Im vierten Teilprojekt sollte abschließend die aktuelle Versorgungssituation ganz konkret erfasst werden. Hierzu wurden insgesamt 88 Patienten mit Herzinsuffizienz, nach HTx und LVAD im Rahmen einer Querschnittsstudie mit prospektiver Verlaufskontrolle zunächst zahnärztlich untersucht. Anschließend erfolgte die Zuweisung zum Hauszahnarzt mit einem Arztbrief, welcher den aktuell vorliegenden zahnärztlichen Behandlungsbedarf beinhaltete. Nach zwölf Monaten wurden die Patienten erneut zahnärztlich untersucht und zudem in Bezug auf die Zahnarztkonsultation befragt. Während beinahe 80 Prozent der Patienten den Zahnarzt besucht hatten, erfolgten nur eingeschränkte Umsetzung bedarfsgerechter Therapiemaßnahmen. Die parodontale Behandlungsbedürftigkeit konnte hierbei nur geringfügig reduziert werden und lag nach zwölf Monaten immer noch bei über 70 Prozent. Auch gaben nur 10 Prozent der Patienten an, eine Zahnfleischbehandlung durch den Hauszahnarzt erhalten zu haben. Weiterhin war eine leichte Zunahme der Anzahl fehlender Zähne nach zwölf Monaten zu beobachten. Folglich zeigte sich eine Versorgungslücke: offenbar scheint selbst bei Übermittelung des Behandlungsbedarfs keine adäquate parodontale Therapie und Nachsorge bei schwer herzerkrankten Patienten durch deren Hauszahnärzte zu erfolgen.
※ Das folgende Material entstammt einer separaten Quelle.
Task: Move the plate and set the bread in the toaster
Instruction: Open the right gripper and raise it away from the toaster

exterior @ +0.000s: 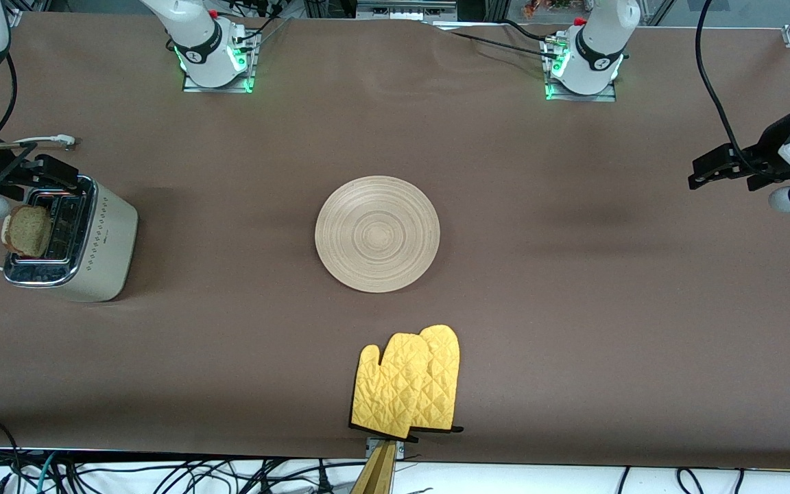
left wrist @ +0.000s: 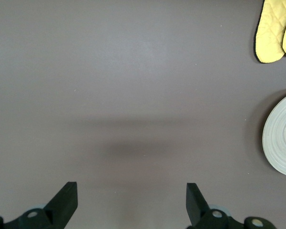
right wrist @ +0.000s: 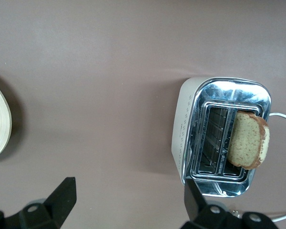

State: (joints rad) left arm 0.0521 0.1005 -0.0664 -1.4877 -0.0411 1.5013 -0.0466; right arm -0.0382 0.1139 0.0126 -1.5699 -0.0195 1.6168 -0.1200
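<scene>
Mitts (exterior: 409,384) nearest; right wrist view shows toaster (right wrist: 221,136) slots.

The front camera looks down from high across the table (exterior: 573,288), facing both robot bases, with the plate (exterior: 377,234) mid-frame. The left wrist camera looks straight down on bare tabletop, catching the plate's edge and the yellow mitts (left wrist: 275,29). The right wrist camera looks down closer, over the toaster (right wrist: 219,136), the plate at its frame edge.
</scene>
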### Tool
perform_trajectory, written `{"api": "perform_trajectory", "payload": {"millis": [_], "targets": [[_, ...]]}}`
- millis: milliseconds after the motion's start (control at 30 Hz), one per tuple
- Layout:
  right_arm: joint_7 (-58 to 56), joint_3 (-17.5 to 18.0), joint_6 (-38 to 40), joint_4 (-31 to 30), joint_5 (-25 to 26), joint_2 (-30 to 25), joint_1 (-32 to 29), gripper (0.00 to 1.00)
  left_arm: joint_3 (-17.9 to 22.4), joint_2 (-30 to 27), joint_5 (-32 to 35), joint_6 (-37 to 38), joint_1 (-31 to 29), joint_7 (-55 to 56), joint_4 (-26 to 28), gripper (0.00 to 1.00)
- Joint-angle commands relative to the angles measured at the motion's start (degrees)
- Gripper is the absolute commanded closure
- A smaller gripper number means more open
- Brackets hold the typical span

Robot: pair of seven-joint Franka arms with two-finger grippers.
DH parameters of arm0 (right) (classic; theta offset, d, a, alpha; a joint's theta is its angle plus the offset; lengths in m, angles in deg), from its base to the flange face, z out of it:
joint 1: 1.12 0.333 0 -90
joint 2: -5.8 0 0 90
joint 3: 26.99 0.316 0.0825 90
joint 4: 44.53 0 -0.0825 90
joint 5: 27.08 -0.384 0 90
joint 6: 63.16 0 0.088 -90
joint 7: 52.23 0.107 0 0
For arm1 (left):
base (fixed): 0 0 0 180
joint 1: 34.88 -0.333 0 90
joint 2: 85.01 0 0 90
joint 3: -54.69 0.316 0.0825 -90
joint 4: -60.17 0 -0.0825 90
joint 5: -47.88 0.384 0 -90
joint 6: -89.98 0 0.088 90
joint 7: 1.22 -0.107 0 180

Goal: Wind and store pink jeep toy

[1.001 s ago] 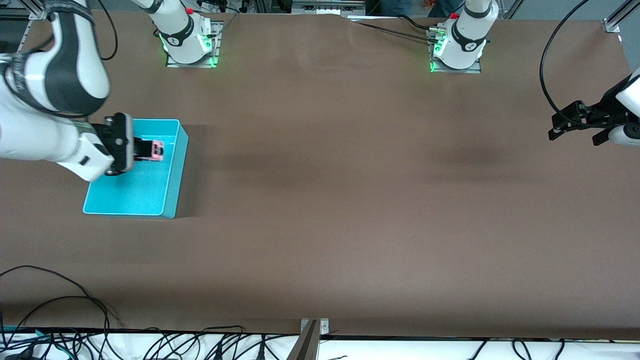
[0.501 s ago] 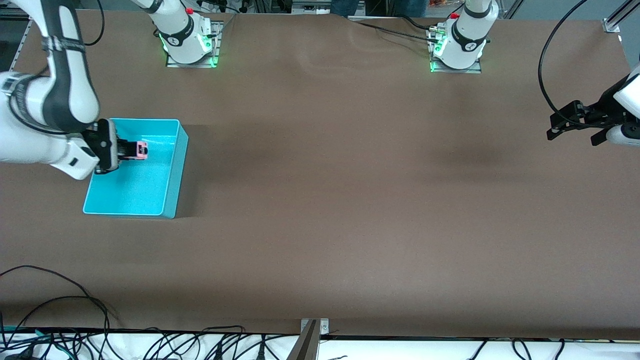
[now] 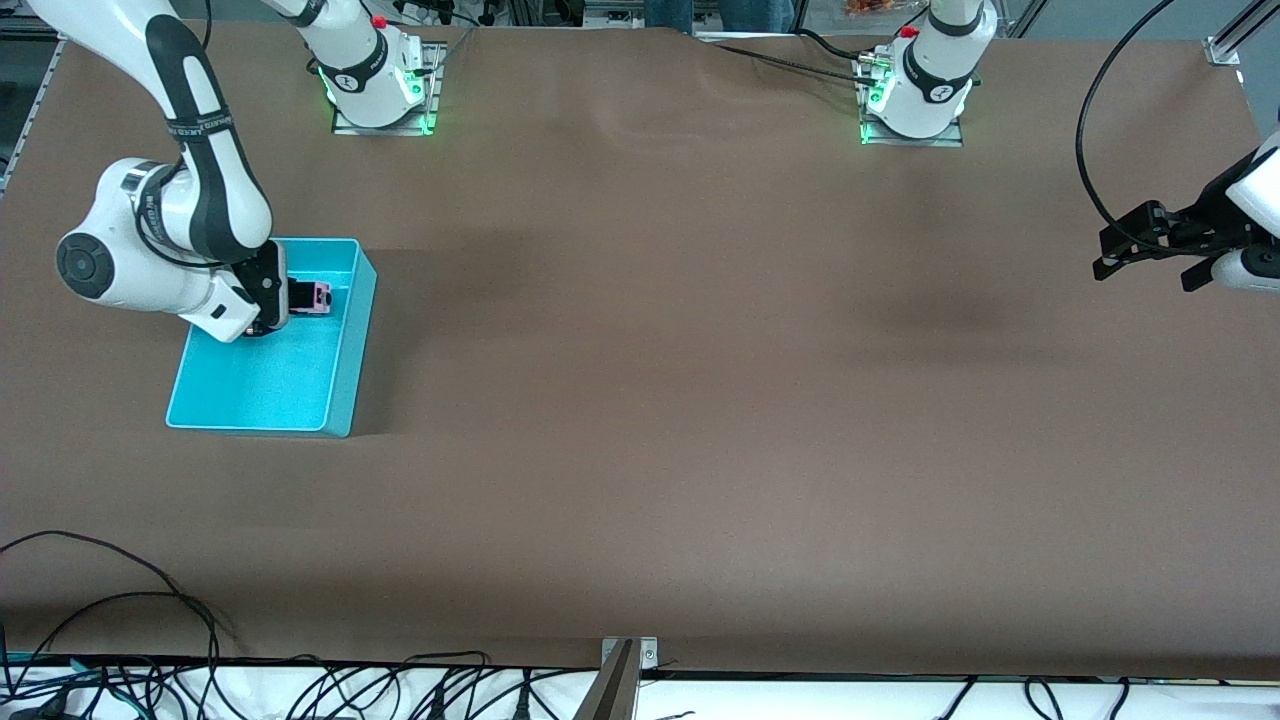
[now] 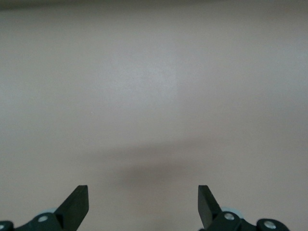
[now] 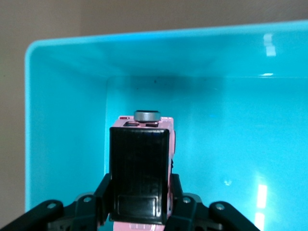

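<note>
Right gripper (image 3: pixel 300 298) down inside the turquoise bin (image 3: pixel 345 340), at the right arm's end of the table, fingers (image 5: pixel 103 195) clamped on the pink jeep toy (image 3: pixel 318 298). Toy sits in the part of the bin farther from the front camera, close to the wall facing the table's middle. In the right wrist view, pink jeep toy (image 5: pixel 140 168) shown roof-on: black top, pink sides peeking out, a grey round wheel-like part at its front end, a finger pressed against each flank. Whether the wheels touch the bin floor (image 5: pixel 231 144) is hard to judge; probably just above it or barely resting.

Left gripper (image 3: pixel 1150 250) parked over bare brown table (image 3: pixel 700 400) at the left arm's end, well apart from the bin, waiting. Fingers (image 4: pixel 77 204) spread wide in the left wrist view, nothing between them but tabletop (image 4: pixel 154 96).
</note>
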Motion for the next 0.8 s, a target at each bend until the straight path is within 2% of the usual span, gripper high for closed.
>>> {"api": "perform_trajectory", "payload": {"millis": [0,200,300,334,367,401,434,768], "targets": [[-1.29,-0.27,-2.21,-3.1,-1.18,-1.68,0.2,0.7,-0.27,0.47,0.44,0.99,0.27,-0.23,-1.65,0.0],[-1.29,-0.27,-2.38,-3.27,-1.18,-1.5,0.2,0.66,-0.27,0.38,0.44,1.07,0.27,-0.14,-1.65,0.0],[-1.29,-0.27,-2.3,-3.27,-1.18,-1.24,0.2,0.57,-0.27,0.47,0.44,0.99,0.36,-0.23,-1.74,0.0],[-1.29,-0.27,-2.3,-3.27,-1.18,-1.15,0.2,0.52,-0.27,0.47,0.44,0.99,0.36,-0.23,-1.74,0.0],[-1.29,-0.27,-2.3,-3.27,-1.18,-1.06,0.2,0.4,-0.27,0.38,0.44,0.99,0.36,-0.23,-1.74,0.0],[-1.2,-0.27,-2.38,-3.27,-1.18,-1.06,0.2,0.25,-0.27,0.47,0.44,0.99,0.27,-0.23,-1.74,0.0],[-1.2,-0.27,-2.3,-3.27,-1.18,-1.06,0.2,0.0,-0.27,0.38,0.44,0.99,0.27,-0.23,-1.74,0.0],[-1.38,-0.18,-1.16,-1.87,-3.55,-1.67,0.29,0.0,-0.27,0.38,0.35,0.99,0.27,-0.23,-1.74,0.0]]}}
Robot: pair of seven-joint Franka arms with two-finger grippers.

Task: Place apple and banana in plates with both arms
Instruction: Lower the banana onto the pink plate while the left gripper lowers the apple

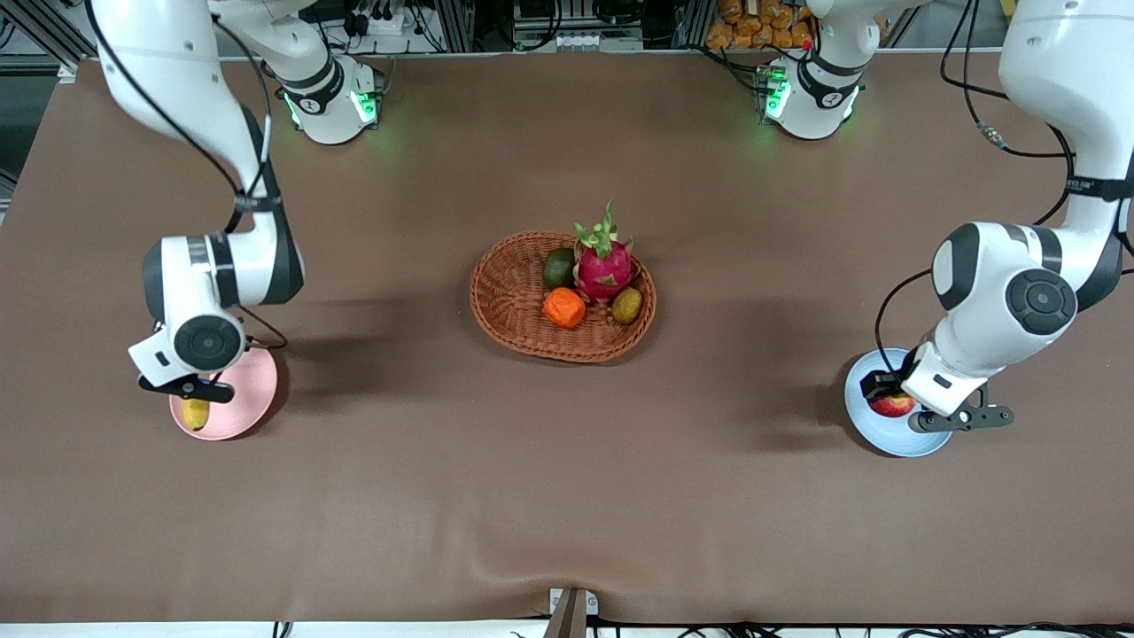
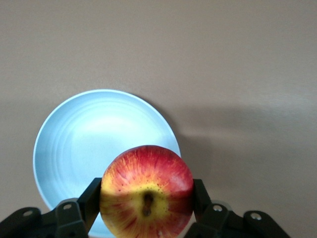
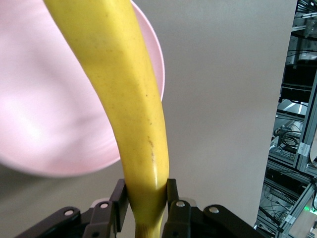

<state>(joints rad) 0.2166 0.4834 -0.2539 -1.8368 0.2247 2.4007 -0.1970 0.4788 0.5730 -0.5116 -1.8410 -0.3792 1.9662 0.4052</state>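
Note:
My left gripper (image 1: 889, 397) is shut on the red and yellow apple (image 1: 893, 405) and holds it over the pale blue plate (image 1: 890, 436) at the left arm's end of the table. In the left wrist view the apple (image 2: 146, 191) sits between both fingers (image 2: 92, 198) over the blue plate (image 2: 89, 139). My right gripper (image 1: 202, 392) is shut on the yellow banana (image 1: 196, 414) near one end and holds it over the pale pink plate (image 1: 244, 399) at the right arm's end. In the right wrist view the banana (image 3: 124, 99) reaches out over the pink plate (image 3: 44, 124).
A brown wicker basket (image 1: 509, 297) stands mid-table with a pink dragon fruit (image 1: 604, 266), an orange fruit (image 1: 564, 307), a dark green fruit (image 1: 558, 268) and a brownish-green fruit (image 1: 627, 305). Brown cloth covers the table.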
Die vier dargestellten Teilprojekte skizzieren ein komplexes (Versorgungs-)Problem. Patienten mit schweren Herzerkrankungen weisen einen hohen parodontalen Behandlungsbedarf und eine hohe Prävalenz moderater bis schwerer Parodontitis auf. Zudem zeigt sich ein unzureichendes Mundgesundheitsverhalten. Hierfür können zwei mögliche Ursachen angeführt werden: einerseits eine subjektive Wahrnehmung der Patienten, welche nicht der realen Mundgesundheitssituation entspricht. Dies scheint durch die physische und emotionale Belastung durch die Grunderkrankung begründet und führt zu einem reduzierten Mundgesundheitsverhalten. Anderseits scheinen die Hauszahnärzte unter den aktuellen Voraussetzungen nicht imstande, den aktuellen parodontalen Versorgungsbedarf schwer Herzerkrankter abzudecken. Hieraus ergibt sich die Empfehlung einer multidisziplinären zahnmedizinischen Betreuung. Hierzu empfiehlt sich der Aufbau und die Etablierung von „Special care“ Einrichtungen mit spezialisierten Zahnärzten. Diese sollten im interdisziplinären Team mit Kardiologen/Herzchirurgen und anderen Fachdisziplinen eine präventionsorientierte Versorgung, unter Berücksichtigung der Besonderheiten schwer herzerkrankter Patienten gewährleisten. Entsprechende, fallorientierte Betreuungskonzepte sollten prospektiv evaluiert und validiert werden und langfristig eine Stabilisierung des unzureichenden zahnärztlichen Versorgungszustandes dieser Patienten ermöglichen.